* Your goal: Report back every line from the entries below in which the word "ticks" occurs.

* Saved data entries:
═══

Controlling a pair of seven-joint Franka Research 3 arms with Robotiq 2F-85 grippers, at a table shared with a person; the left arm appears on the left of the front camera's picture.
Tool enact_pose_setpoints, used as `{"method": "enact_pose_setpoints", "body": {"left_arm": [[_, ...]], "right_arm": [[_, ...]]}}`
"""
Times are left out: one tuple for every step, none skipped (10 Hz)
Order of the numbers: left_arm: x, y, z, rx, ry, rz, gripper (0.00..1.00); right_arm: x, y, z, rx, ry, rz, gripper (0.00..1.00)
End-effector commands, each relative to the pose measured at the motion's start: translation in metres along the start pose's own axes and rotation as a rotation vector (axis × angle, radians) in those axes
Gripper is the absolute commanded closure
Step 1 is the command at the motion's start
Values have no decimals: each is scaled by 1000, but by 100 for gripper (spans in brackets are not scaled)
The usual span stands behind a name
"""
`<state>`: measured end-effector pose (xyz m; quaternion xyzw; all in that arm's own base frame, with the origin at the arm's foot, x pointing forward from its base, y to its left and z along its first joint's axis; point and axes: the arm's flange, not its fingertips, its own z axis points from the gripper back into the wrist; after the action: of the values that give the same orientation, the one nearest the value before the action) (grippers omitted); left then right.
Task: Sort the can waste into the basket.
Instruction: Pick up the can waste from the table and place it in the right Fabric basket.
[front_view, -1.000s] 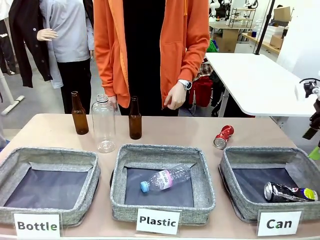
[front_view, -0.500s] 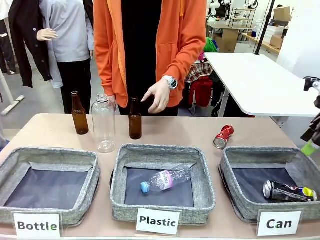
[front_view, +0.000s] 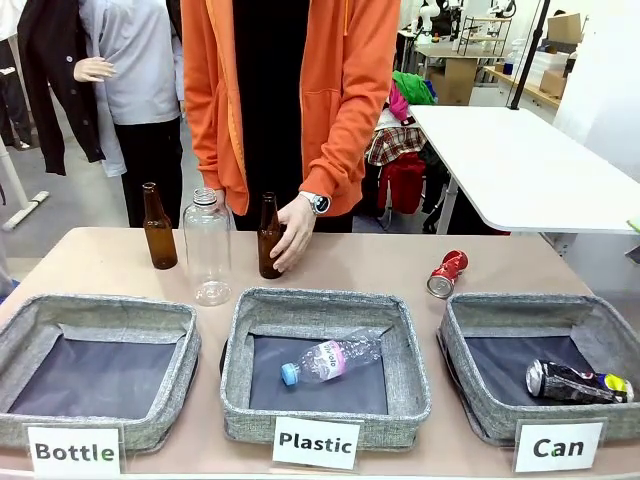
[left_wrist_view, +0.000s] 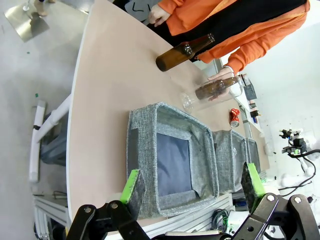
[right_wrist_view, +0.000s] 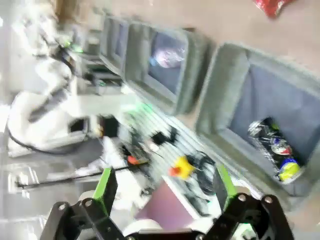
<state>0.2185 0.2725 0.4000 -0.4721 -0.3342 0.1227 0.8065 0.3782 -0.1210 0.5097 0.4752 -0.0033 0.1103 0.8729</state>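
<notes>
My left hand (left_wrist_view: 192, 182): fingers spread wide, nothing in it, hanging over the near edge of the surface (front_view: 380, 260) by the end basket. My right hand (right_wrist_view: 165, 187): fingers also wide apart and empty, though that view is blurry.

Cans, 2:
- The red can (front_view: 447, 273) lies on the bare surface, at 11 o'clock from the Can basket (front_view: 520, 303), just outside its far rim and not touching it.
- The silver-black can (front_view: 578, 382) lies on its side inside the Can basket, toward the 4 o'clock corner, on the dark lining.

Baskets, 3, all grey and in one row along the near side. The Bottle basket (front_view: 100, 305) is at 9 o'clock, with only lining showing inside. The Plastic basket (front_view: 320, 298) sits in the middle. The Can basket is at 3 o'clock. Each has a white sign in front.

Clear plastic bottles, 2:
- The standing bottle (front_view: 207, 248) is upright on the surface at 12 o'clock from the gap between the Bottle and Plastic baskets.
- The blue-capped bottle (front_view: 330, 357) lies in the Plastic basket.

Brown glass bottles, 2, both upright on the far side. The left brown bottle (front_view: 158, 228) stands alone. The right brown bottle (front_view: 268, 240) has the person's hand (front_view: 293, 232) wrapped around it. The standing bottle is between the two.
</notes>
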Motion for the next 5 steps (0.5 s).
{"method": "enact_pose_setpoints", "body": {"left_arm": [[1, 0, 0, -16, -14, -21, 0], [1, 0, 0, -16, -14, -21, 0], [1, 0, 0, -16, -14, -21, 0], [1, 0, 0, -16, -14, -21, 0], [1, 0, 0, -16, -14, -21, 0]], "right_arm": [[6, 0, -3, 491, -658, -424, 0], [6, 0, -7, 452, -721, -426, 0], [10, 3, -14, 329, -794, -428, 0], [4, -17, 8, 184, -185, -210, 0], [4, -17, 8, 184, -185, -210, 0]]}}
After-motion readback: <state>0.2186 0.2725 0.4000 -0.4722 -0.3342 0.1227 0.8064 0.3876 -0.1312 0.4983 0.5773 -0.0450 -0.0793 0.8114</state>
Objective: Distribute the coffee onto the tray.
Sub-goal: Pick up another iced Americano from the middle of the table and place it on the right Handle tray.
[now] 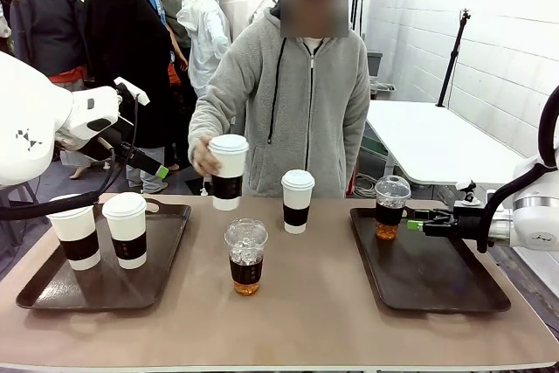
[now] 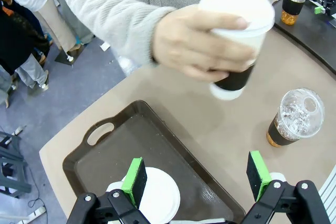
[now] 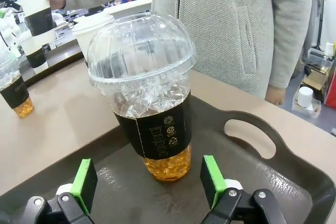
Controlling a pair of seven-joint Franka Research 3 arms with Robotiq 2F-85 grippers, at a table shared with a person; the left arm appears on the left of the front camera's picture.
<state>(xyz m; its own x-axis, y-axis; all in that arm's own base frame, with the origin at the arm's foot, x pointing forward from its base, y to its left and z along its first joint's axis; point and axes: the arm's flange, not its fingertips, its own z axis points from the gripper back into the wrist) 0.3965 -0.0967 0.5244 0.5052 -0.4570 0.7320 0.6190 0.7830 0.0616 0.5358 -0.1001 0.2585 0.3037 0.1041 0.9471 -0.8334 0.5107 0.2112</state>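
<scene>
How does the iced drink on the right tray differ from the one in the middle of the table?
The tray cup stands on the right tray, the middle cup on bare table. The open right gripper faces the tray cup, not the middle cup. Both upright, dome-lidded.

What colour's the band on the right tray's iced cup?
Black band; clearest in right wrist view.

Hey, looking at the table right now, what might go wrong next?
1. The open right gripper stands right at the iced cup on the right tray; a skewed move may tip it.
2. The person's hand holds a white cup near the open left gripper; a handover could pinch fingers.
</scene>
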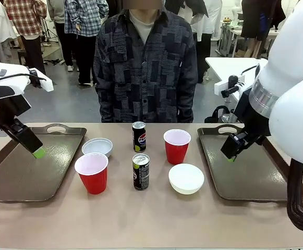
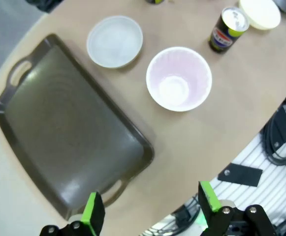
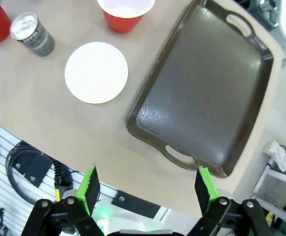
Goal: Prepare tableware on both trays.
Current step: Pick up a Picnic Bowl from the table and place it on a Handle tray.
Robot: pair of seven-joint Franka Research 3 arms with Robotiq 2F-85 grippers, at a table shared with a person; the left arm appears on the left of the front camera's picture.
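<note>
Overhead, the left gripper [image 2: 150, 199] hangs above the left tray [image 2: 59, 137], its black fingers spread wide and its green pads [image 2: 92, 209] clasping nothing. That tray is glossy dark brown plastic, rectangular, with rounded corners, a raised rim and cut-out handles; faint ring marks streak its bare floor. The right gripper [image 3: 146, 179] stands just as far apart, also empty, over the matching right tray [image 3: 206, 88].

Between the trays, on the matte beige tabletop [image 1: 141, 224], the tableware stands loose. The near cup [image 1: 92, 174] and far cup [image 1: 177, 146] are red plastic, tapered and white inside. The far bowl [image 1: 97, 146] is small, round and slightly translucent, and the near bowl [image 1: 186, 178] is opaque white. The far can [image 1: 138, 136] and near can [image 1: 141, 172] are slim and black with silver tops.

In the front view the right arm's white bulk covers the right tray's outer end, and the left tray runs off the picture edge. The near can's print is too small to read.
</note>
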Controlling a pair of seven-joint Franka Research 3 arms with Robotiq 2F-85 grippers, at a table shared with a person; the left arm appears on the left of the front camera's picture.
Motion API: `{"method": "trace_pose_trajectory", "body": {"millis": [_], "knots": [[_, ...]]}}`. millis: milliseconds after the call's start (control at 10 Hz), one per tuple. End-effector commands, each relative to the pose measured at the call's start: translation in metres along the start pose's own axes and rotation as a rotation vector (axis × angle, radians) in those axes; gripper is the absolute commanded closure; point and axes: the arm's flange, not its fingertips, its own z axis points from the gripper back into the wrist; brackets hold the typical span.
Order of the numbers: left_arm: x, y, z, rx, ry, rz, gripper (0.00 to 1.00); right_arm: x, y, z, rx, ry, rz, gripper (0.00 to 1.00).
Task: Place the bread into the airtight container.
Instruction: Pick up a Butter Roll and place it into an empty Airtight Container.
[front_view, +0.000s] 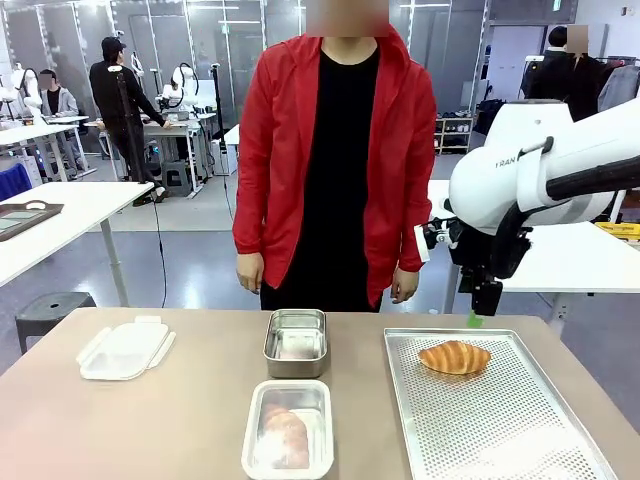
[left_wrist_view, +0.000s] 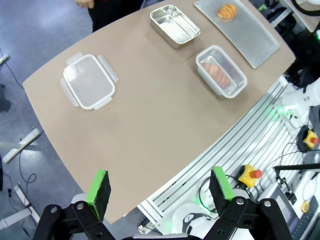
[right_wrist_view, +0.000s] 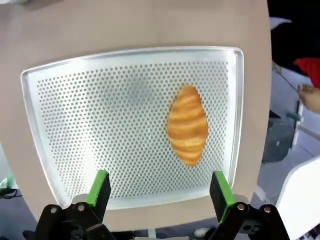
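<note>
While the right claw is hovering spread above the tray, the bread is lying untouched at its one o'clock; reaching is apparently underway. Next, the claw is likely needing to drop astride the bread, then head for the container at the bread's eight o'clock. The left claw is hanging spread.

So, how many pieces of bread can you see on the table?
2. One croissant lies on the perforated tray; one piece lies inside the clear container. Another could hide beneath it.

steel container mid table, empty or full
Empty: the steel container shows only bare metal inside, seen in front and left wrist views.
</note>
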Motion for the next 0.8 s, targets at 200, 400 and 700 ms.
{"method": "trace_pose_trajectory", "body": {"millis": [200, 400, 700], "knots": [[0.0, -0.001, 0.001, -0.008, -0.004, -0.016, 0.0, -0.01, -0.029, -0.048, -0.015, -0.016, 0.1, 0.0], [0.0, -0.001, 0.001, -0.008, -0.004, -0.016, 0.0, -0.013, -0.043, -0.066, -0.011, -0.024, 0.089, 0.0], [0.0, -0.001, 0.001, -0.008, -0.004, -0.016, 0.0, -0.014, -0.059, -0.097, -0.019, 0.013, 0.041, 0.0]]}}
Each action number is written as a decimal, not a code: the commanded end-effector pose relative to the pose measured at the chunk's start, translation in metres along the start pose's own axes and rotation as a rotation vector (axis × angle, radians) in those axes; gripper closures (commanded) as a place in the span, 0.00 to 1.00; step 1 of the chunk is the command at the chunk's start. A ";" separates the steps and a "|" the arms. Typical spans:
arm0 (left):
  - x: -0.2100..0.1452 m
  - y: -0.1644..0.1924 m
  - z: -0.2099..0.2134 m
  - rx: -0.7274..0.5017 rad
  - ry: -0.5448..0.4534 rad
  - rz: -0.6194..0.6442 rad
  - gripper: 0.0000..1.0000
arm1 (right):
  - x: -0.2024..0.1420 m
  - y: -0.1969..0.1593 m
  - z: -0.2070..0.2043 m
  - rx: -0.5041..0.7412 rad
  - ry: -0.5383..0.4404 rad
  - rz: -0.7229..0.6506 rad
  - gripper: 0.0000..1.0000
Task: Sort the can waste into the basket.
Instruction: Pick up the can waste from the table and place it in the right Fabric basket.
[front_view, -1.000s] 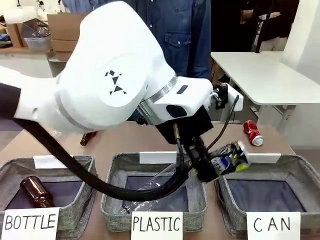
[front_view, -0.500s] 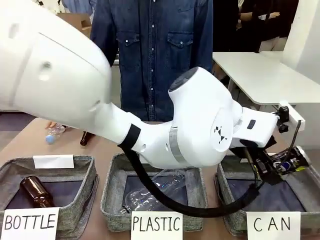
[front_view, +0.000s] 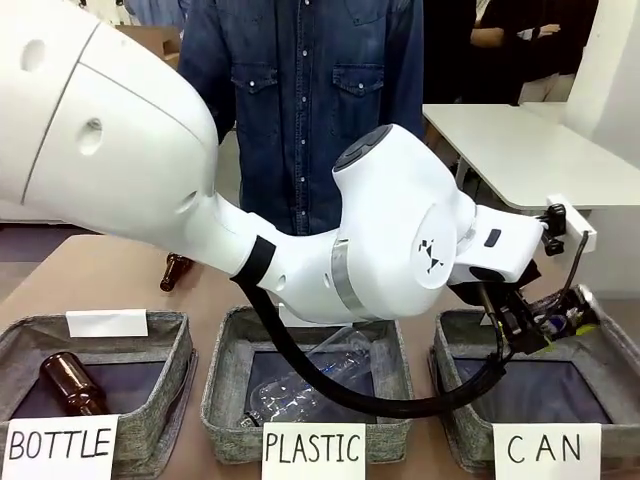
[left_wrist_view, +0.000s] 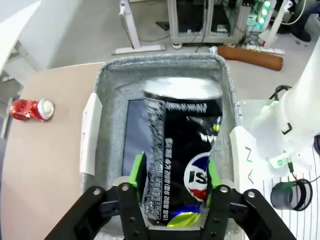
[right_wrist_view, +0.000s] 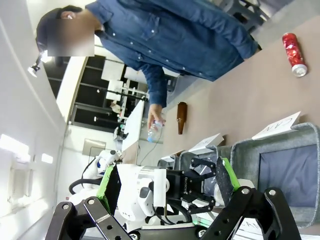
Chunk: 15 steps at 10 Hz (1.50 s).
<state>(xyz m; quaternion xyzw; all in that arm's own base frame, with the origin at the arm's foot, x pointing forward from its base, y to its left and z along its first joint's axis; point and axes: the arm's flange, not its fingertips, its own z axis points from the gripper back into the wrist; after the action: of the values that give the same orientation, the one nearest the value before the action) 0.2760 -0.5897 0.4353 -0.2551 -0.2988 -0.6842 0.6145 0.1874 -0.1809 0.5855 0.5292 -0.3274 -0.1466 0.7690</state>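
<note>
A dented dark blue Pepsi can (left_wrist_view: 182, 150) stands between the green pads of my left gripper (left_wrist_view: 175, 175), which is shut on its sides. The can (front_view: 567, 318) hangs in that gripper (front_view: 535, 330) just above the grey CAN basket (front_view: 448, 352), over the basket's dark lining (left_wrist_view: 134, 130). On the bare table beyond the basket lies a red can (left_wrist_view: 30, 110), on its side. The right wrist view shows this red can (right_wrist_view: 293, 52) too. My right gripper (right_wrist_view: 167, 185) is open and holds nothing.
The PLASTIC basket (front_view: 220, 375) holds a clear bottle (front_view: 310, 380) and the BOTTLE basket (front_view: 175, 345) a brown one (front_view: 72, 385). Another brown bottle (front_view: 175, 270) lies on the table. A person in a denim shirt (front_view: 310, 90) stands at the far side with a plastic bottle (right_wrist_view: 154, 127) in hand.
My left arm has swung right, carrying the blue can from over the PLASTIC basket's edge to above the CAN basket. The right gripper has stayed open.
</note>
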 end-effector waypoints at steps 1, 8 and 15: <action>0.005 -0.005 0.005 0.005 0.033 -0.005 0.00 | 0.004 0.002 0.002 0.005 -0.006 0.005 0.00; -0.002 -0.028 0.085 -0.046 0.107 0.035 0.00 | 0.004 0.002 0.002 0.005 -0.006 0.005 0.00; -0.161 -0.070 0.448 0.551 0.190 0.784 0.00 | -0.001 0.006 -0.023 0.048 0.096 0.033 0.00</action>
<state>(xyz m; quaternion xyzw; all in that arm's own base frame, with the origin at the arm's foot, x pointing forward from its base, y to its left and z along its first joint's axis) 0.2324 -0.1762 0.6012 -0.1158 -0.3197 -0.3706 0.8643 0.1908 -0.1743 0.5856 0.5338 -0.3172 -0.1346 0.7722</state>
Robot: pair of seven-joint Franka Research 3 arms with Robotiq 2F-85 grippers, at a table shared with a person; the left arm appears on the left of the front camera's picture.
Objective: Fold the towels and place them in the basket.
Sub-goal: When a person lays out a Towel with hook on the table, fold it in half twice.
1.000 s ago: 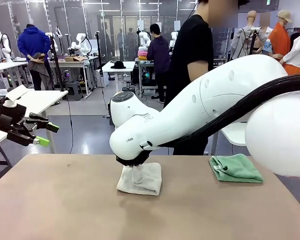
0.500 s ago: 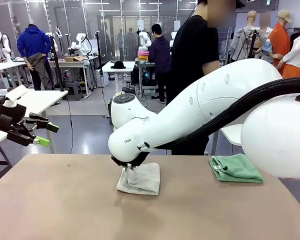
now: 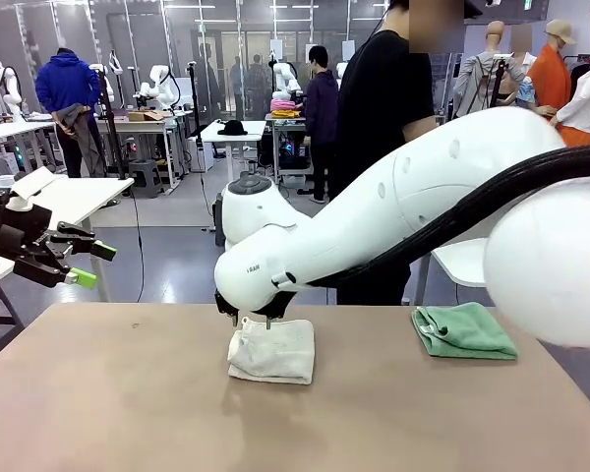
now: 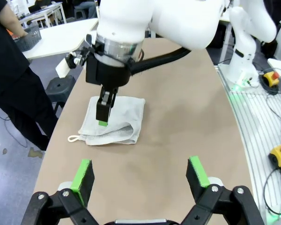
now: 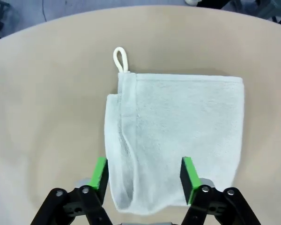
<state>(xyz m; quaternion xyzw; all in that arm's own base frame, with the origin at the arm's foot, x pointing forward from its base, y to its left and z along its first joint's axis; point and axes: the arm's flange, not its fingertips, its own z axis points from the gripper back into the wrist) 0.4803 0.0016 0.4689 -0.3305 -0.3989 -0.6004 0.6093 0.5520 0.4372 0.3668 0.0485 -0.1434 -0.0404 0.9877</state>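
Observation:
A folded cream-white towel lies flat on the brown table, its hanging loop sticking out from one corner. My right gripper hovers just above this towel, jaws open, with nothing between them. From the left wrist view the right gripper hangs over the same towel. A mint green towel lies folded at the table's far right. My left gripper is held off the table's left side, open and empty. A dark lattice basket seems to stand on a white side table.
A person in black stands at the far edge of the table behind the right arm. The near and left parts of the tabletop are bare. Another white table stands off to the left.
My right gripper has opened, let go of the cream-white towel and risen slightly. The towel's lifted edge has dropped and it now lies flat. The left arm has not moved.

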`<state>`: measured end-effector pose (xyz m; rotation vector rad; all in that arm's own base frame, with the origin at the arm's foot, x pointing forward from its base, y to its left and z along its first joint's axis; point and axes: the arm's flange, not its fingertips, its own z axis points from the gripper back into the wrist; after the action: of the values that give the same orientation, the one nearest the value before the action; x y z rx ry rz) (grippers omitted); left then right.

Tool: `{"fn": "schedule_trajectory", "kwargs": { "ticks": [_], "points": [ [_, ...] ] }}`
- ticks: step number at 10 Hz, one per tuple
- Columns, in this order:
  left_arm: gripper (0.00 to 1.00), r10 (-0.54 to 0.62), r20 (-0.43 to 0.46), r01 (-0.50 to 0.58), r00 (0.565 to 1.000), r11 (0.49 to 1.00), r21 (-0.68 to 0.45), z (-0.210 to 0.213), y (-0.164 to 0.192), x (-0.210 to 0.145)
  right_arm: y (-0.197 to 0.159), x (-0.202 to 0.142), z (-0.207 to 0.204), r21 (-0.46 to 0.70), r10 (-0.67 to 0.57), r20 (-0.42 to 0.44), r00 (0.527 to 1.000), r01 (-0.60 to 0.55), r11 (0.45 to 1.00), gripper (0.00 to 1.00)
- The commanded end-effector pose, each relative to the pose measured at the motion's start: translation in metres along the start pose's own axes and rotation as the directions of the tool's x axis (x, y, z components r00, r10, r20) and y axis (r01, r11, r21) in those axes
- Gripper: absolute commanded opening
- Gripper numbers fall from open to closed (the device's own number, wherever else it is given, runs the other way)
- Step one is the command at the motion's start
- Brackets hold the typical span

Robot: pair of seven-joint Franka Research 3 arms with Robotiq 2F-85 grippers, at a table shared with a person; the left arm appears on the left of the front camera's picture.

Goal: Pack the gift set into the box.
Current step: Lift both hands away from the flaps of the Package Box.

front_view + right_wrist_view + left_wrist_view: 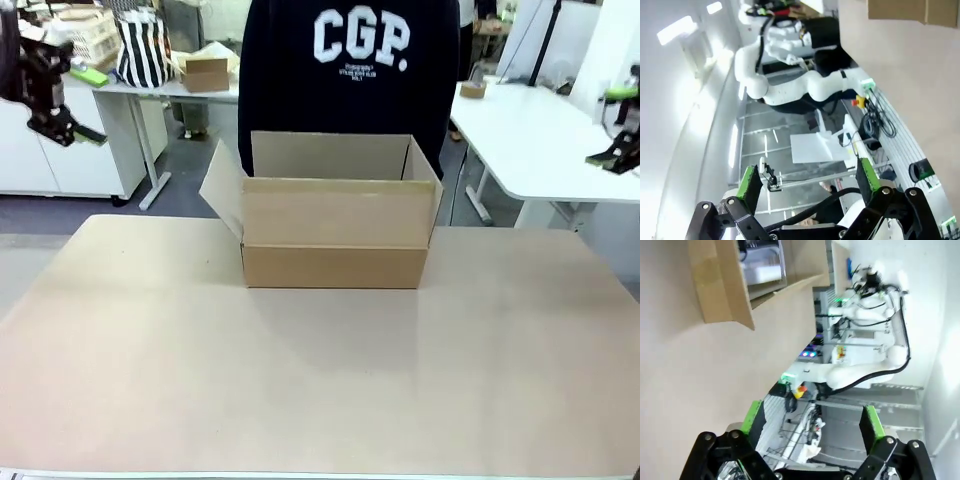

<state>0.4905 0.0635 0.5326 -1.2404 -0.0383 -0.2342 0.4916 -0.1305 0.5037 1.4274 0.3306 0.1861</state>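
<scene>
The box point(335, 235) stands open on the tan table, at the middle of its far side, flaps up and the left flap splayed outward. Its inside is hidden from the front camera. The gift set is out of view. A person in a dark sweatshirt point(345, 90) stands right behind the box. My left gripper point(88, 105) hangs high at the far left, open and empty. My right gripper point(615, 125) hangs high at the far right, also open. A corner of the box point(715, 285) appears in the left wrist view beyond the open left gripper point(812, 422), and an edge of the box point(900, 10) beyond the open right gripper point(807, 180).
The tan table point(320, 380) is bare in front of the box. Behind, a small brown carton point(205, 72) and a striped bag point(145, 50) sit on a white table. Another white table point(540, 130) stands at the back right.
</scene>
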Motion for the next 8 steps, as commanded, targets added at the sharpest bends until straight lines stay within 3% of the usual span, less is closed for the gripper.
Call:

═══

* Result of the task:
Tool: `{"fn": "schedule_trajectory", "kwargs": { "ticks": [_], "points": [ [_, ...] ] }}`
- ticks: step number at 10 Hz, one per tuple

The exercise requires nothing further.